— Exercise prompt —
Report only how many lines of the entries below contain the string "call".

Start of Supplied information

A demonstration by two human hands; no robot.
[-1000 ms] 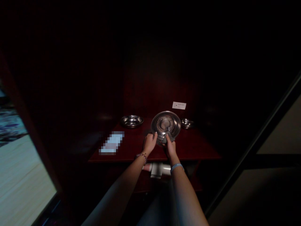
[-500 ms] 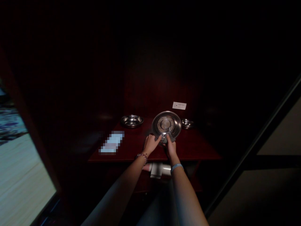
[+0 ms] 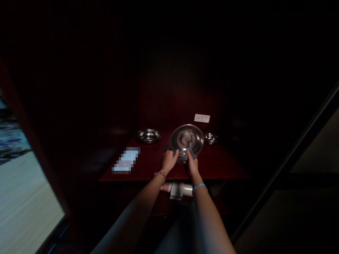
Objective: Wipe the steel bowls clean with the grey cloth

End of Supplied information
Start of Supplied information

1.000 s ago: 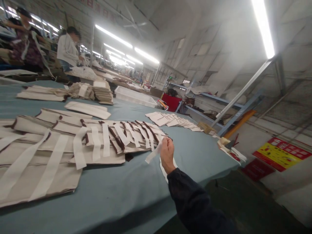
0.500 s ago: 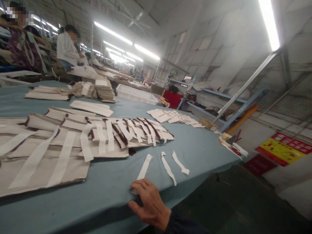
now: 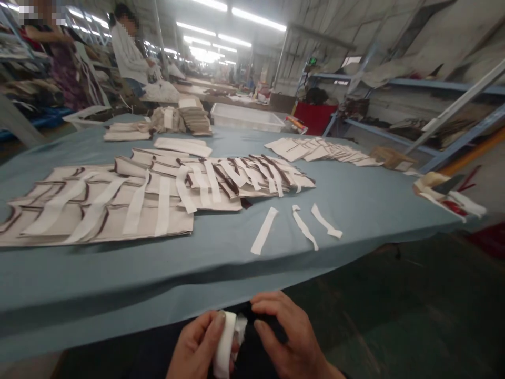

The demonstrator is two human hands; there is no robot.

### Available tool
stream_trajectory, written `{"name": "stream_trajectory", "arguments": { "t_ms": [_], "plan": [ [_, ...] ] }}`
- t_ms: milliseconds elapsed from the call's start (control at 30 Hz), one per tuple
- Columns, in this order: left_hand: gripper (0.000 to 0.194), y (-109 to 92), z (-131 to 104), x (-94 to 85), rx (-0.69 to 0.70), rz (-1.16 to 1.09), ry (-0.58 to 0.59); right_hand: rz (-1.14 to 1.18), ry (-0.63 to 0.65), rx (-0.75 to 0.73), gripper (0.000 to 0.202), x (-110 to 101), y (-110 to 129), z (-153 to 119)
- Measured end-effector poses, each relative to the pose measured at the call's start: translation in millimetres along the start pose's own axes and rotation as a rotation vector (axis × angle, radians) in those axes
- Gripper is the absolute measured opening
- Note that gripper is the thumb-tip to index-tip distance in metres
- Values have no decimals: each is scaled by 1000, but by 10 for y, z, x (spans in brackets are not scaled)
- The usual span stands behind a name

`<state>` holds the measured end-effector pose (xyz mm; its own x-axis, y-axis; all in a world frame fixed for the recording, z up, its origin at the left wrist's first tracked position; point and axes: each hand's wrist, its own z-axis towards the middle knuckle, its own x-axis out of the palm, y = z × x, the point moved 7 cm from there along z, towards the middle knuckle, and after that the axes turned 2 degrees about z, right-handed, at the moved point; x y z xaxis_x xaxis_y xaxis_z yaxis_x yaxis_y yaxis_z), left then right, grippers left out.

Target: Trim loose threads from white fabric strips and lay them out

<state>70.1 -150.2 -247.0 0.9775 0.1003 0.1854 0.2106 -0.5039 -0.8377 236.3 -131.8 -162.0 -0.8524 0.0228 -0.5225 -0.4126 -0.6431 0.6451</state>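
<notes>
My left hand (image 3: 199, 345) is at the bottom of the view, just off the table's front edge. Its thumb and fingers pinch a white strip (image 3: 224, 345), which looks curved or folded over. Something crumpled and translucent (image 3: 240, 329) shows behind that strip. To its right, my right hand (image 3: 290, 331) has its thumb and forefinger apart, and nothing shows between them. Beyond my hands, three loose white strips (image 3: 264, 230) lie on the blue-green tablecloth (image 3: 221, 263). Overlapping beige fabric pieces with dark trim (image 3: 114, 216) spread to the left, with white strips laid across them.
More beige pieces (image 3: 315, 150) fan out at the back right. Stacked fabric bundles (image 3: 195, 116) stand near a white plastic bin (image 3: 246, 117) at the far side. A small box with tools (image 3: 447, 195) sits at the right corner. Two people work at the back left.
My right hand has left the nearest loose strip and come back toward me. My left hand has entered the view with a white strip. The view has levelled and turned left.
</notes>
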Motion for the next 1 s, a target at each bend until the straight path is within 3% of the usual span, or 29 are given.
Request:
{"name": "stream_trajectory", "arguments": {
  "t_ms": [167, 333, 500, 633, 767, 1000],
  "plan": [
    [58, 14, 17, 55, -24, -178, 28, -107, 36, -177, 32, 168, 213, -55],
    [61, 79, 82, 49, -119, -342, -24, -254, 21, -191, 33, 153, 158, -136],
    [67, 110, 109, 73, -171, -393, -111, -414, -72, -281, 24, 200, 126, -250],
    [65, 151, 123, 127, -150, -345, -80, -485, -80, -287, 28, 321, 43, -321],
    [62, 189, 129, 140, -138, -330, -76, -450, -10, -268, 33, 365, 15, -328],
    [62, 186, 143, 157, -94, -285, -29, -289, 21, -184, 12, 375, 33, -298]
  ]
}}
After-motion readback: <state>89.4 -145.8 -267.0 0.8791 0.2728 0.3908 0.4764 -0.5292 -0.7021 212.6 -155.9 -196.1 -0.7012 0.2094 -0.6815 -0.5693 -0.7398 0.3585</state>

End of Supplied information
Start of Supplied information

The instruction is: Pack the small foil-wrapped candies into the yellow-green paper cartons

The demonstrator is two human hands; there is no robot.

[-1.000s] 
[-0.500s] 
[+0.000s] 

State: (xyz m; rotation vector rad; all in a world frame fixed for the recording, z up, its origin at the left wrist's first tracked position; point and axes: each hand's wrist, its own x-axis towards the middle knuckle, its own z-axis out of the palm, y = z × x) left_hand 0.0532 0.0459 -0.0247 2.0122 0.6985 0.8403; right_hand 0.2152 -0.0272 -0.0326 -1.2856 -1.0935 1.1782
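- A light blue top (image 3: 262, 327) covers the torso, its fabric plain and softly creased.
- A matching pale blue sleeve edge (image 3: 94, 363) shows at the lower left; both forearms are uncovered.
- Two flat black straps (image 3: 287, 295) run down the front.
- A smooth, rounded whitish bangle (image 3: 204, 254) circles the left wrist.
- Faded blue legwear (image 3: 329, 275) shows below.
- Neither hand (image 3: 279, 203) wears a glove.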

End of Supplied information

— Exercise response —
2